The prediction in under-dense plasma, in my opinion, should have been made by a separate model specifically trained for under-dense plasma. The relations between clean and contaminated probe data and under-dense plasma together cover an extremely broad parameter space. Especially in the case of under-dense plasmas the probes are more vulnerable to sheath and edge charge effects, which affect the data differently to the contamination problem. The SNR is also a lot higher as there aren’t as many electrons in the plasma and therefore not as many are being collected. In addition, the researchers do not separate the prediction of clean and contaminated probes for under-dense plasmas. Here, it is difficult to tell whether there is an improvement to the classical model compared to the LSTM model. I would suggest separating the two problems: use unsupervised learning for predicting parameters at low density without contamination and improve the current LSTM to predict $n_e$ and $T_e$ from contaminated probes.

Following the low density problem, another point that the researchers argue is that $T_e$ in underdense plasma is inherently difficult to predict using classical methods as the logarithmic curve cannot be fit well, resulting in a very large error in the calculation. They use this an argument to defend why their predictions of $T_e$ with the network are not as consistent at $n_e$, but I don’t believe this is the case. I think,we are left with the classic ML problem of rubbish in, rubbish out. The network will train on these inaccurate values and be rewarded for getting closer to the inaccurate values.

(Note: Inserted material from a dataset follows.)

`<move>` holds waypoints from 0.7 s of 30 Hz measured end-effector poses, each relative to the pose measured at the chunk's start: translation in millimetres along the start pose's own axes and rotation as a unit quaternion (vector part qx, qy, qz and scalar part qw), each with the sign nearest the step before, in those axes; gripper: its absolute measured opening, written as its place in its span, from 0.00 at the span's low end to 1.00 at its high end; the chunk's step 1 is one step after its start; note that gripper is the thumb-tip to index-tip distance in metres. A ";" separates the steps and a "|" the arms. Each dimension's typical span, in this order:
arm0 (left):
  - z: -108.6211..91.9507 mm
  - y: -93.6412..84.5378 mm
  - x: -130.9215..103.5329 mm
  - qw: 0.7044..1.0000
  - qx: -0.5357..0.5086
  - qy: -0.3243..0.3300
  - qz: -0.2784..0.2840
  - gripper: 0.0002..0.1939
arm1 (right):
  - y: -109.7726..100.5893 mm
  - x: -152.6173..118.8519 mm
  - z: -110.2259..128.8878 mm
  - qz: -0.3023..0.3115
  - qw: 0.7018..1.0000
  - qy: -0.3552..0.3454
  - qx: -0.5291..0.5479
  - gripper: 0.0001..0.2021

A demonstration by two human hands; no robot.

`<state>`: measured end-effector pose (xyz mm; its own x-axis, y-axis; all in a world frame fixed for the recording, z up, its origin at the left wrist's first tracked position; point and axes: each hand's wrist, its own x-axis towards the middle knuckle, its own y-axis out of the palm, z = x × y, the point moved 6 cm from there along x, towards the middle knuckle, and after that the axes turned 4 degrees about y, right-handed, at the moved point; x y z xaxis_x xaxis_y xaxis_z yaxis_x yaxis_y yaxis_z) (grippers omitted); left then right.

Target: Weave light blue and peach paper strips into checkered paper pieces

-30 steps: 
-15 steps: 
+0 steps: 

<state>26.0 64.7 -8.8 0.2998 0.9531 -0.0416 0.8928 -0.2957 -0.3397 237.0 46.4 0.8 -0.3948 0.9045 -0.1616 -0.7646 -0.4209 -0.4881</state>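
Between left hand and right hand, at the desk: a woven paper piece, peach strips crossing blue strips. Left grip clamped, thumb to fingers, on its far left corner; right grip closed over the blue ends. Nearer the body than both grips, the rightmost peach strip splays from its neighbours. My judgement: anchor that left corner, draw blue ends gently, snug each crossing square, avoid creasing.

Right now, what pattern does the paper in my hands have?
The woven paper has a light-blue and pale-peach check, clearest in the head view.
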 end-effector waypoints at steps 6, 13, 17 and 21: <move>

If the traditional fitting methods are not accurate enough, we could use unsupervised learning model to either cluster or associate the curve shapes with particular parameters, and calculate $T_e$ from that. Then, if contaminated probes were to be used in low-density, the unsupervised model could be paired with a more tailored LSTM to also predict $T_e$.

Finally, an interesting addition to this study could be to add a prediction of the level of contamination to the network. Contamination affects the shape of the data and that effect could be measured. This could be used to improve current classical models and identify contamination where it is present.

Acknowledgments

I would just like to say thank you to both Mathias Niepert and Mario Kalimuthu at the University of Stuttgart for running this seminar on machine learning in the sciences. Their course has been a very useful to approach ML in a more practical and enjoyable way. Special thanks to Mario for spending hours helping me get set up with Markdown and Git!